Stage 1: Deep Expectimax Search
Section titled “Stage 1: Deep Expectimax Search”This stage introduces depth-first traversal of multiple plies (turns), reasoning about future turns.
Expected characteristics:
- Chance Nodes: Representing the stochastic dice roll outcomes (216 ordered rolls / 56 unique multisets) of both sides.
- Decision Nodes: Selecting the optimal full-turn path (1-3 micro-moves) for the active player.
- Bounded Depth: Dynamically adjusted search depth based on remaining time controls.
Milestone fit:
- primarily v0.6 - Expectimax Search Engine
Stage 2: Search Optimizations (Star1 & Star2 Pruning)

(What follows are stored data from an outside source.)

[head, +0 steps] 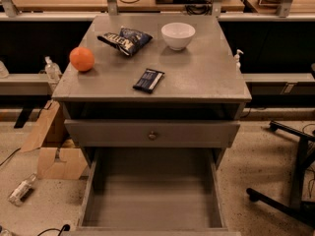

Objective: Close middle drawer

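The gripper is outside the camera view, so how far it is open and whether it holds or touches anything cannot be told. The middle drawer (152, 200) stands drawn far out of the grey cabinet (202, 77), low in the picture. Its box runs lengthwise from the cabinet straight toward the camera, side walls left and right. Its front edge lies along the bottom border, facing the viewer, and the face of that front is cut off by the border. Above it, the upper drawer (108, 132) sits a little way out, with a dark gap between it and the cabinet top. Its tall front faces the camera squarely and carries a small round knob (152, 135) at its middle. On the cabinet top, an orange (81, 59) rests near the left edge. A crumpled chip bag (124, 40) lies toward the back, and a white bowl (178, 35) stands upright just to the right of the bag. A dark snack bar (148, 79) lies flat near the middle, apart from the others. The floor (261, 156) is pale and speckled. On it, left of the cabinet, an opened cardboard box (49, 149) leans close to the cabinet side, and a small bottle (20, 191) lies on its side nearer the camera. A pump bottle (51, 69) stands on a low ledge at the left. At the right is the black wheeled base of a chair (295, 186). Behind the cabinet runs a wooden workbench (147, 1) with cables on it.
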Motion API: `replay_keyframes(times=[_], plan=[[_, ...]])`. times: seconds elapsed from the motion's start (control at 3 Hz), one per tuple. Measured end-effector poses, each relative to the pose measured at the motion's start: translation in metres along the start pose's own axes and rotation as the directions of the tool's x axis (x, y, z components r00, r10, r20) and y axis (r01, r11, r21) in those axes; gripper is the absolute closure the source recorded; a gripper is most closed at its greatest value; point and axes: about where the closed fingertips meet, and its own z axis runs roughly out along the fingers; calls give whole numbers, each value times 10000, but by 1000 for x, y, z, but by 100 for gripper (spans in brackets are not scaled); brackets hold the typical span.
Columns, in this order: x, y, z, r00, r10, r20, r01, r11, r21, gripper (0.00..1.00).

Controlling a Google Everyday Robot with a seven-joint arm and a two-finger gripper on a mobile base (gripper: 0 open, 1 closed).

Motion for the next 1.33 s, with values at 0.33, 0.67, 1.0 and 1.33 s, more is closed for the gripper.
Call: replay_keyframes(times=[0.33,0.67,1.0,1.33], plan=[[-10,19,47,9992,-64,384,93,9971,-760,100],[-26,22,94,9954,-179,939,304,9906,-1334,100],[-49,3,115,9917,-647,1114,792,9882,-1312,100],[-48,5,114,9917,-649,1113,794,9882,-1311,100]])
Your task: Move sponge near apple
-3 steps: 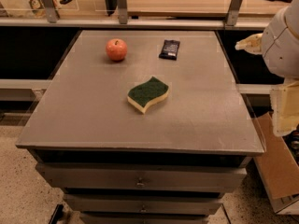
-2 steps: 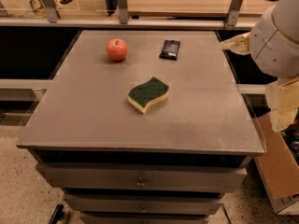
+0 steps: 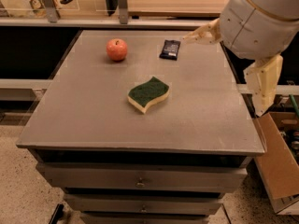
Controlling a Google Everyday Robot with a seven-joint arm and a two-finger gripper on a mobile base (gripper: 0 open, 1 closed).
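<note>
The sponge (image 3: pixel 148 94), wavy with a dark green top and pale yellow foam body, lies flat near the middle of the grey table (image 3: pixel 84 120). The apple (image 3: pixel 117 49), small, round and red-orange, stands at the far left of the table, well apart from the sponge. My gripper (image 3: pixel 191 36) reaches in from the upper right, hanging over the table's far right part, just right of a small black packet (image 3: pixel 170 49). It holds nothing that I can see. It is far from the sponge, up and to its right.
The large white arm housing (image 3: pixel 261 17) fills the upper right corner. A cardboard box (image 3: pixel 280 171) stands on the floor right of the table. Drawers (image 3: pixel 140 183) lie under the tabletop. A shelf rail (image 3: pixel 117 21) runs behind the table's far edge.
The arm has swung in from the right edge toward the left, bringing the gripper over the table's far right part. The sponge, apple and packet have not moved.
</note>
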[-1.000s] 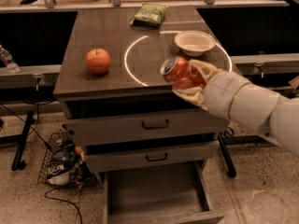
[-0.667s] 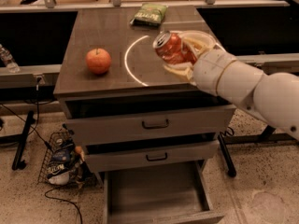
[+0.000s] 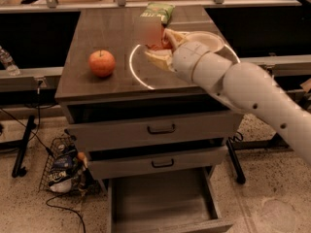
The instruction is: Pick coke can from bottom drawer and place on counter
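An apple (image 3: 102,63) sits near the left edge of the table (image 3: 92,33). To its right the coke can (image 3: 148,33) is only a smeared reddish patch with unreadable lettering, over the table's middle at the left side of the white circle (image 3: 133,71). The claw (image 3: 159,45) is clamped on the can from the right, and its arm hides part of the bowl (image 3: 210,39) near the right edge.
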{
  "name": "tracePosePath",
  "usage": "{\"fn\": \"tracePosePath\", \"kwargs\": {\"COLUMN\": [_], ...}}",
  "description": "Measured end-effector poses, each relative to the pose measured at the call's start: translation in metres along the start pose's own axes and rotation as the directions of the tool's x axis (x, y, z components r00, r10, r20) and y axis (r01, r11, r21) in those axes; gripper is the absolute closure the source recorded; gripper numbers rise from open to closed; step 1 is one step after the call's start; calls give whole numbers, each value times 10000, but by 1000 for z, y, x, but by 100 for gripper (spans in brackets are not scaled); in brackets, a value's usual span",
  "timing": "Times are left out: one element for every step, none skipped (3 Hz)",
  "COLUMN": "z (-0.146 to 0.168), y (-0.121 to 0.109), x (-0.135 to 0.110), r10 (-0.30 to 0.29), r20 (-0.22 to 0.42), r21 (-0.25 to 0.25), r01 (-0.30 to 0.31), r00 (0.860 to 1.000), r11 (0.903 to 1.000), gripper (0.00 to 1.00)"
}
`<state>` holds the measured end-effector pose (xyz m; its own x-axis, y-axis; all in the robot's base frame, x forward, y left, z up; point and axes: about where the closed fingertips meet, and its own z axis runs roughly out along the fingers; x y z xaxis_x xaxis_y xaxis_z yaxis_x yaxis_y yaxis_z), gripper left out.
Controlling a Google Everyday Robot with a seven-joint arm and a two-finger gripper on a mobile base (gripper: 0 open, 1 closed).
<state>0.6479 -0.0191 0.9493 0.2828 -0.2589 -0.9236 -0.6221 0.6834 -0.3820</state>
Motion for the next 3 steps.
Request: {"fn": "tracePosePath", "kwargs": {"z": [17,22,15], "y": [0,-6,-12], "x": [23,44,61], "r10": [1434,2339,2640], "r20": [207,649,876], "r21": [251,588,827], "r01": [-1439,-2377,-2711], "r00": [9894,9701,9605], "r11": [9893,9695,9590], "gripper": [100,74,51]}}
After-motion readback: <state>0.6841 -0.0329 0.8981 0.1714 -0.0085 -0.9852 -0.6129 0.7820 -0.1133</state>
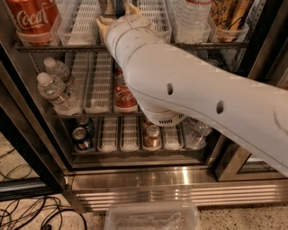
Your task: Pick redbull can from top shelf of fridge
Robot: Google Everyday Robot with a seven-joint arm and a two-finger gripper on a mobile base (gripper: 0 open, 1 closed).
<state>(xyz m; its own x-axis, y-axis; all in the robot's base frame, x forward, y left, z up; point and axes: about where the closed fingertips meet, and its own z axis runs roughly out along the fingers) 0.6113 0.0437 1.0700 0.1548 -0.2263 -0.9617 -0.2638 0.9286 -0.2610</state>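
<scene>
The fridge (157,179) stands open in front of me, with a stainless-steel base. My white arm reaches up from the right to the top shelf (54,46), a wire rack with white slotted lane trays. My gripper (116,12) is at the frame's top edge, in the middle lane of that shelf. Just behind it shows a bit of the redbull can (112,4), silver with a blue panel. The arm and the frame edge hide most of the can.
A red Coca-Cola can (33,18) stands top left and a clear bottle (191,18) top right. Water bottles (56,90) and a cola can (122,94) are on the middle shelf, short dark-blue cans (83,134) below. A plastic tub (153,218) and cables (27,211) lie on the floor.
</scene>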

Section titled “Stage 2: Search Optimizations (Star1 & Star2 Pruning)”Traversing a deep expectimax tree scales exponentially. We must implement advanced alpha-beta pruning extensions for games with chance nodes:
- Star1/Star2 Pruning: Prunes chance nodes by calculating bounds on the mathematical expectation and skipping subtrees that cannot affect the optimal choice.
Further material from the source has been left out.